Given information |
BEGIN

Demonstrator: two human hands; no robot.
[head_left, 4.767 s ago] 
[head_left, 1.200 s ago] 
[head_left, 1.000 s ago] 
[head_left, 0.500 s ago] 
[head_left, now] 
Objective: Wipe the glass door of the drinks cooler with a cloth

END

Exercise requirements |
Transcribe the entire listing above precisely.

Task output |
Demonstrator: two human hands; no robot.
[head_left, 4.767 s ago] 
[head_left, 1.200 s ago] 
[head_left, 1.000 s ago] 
[head_left, 0.500 s ago] 
[head_left, now] 
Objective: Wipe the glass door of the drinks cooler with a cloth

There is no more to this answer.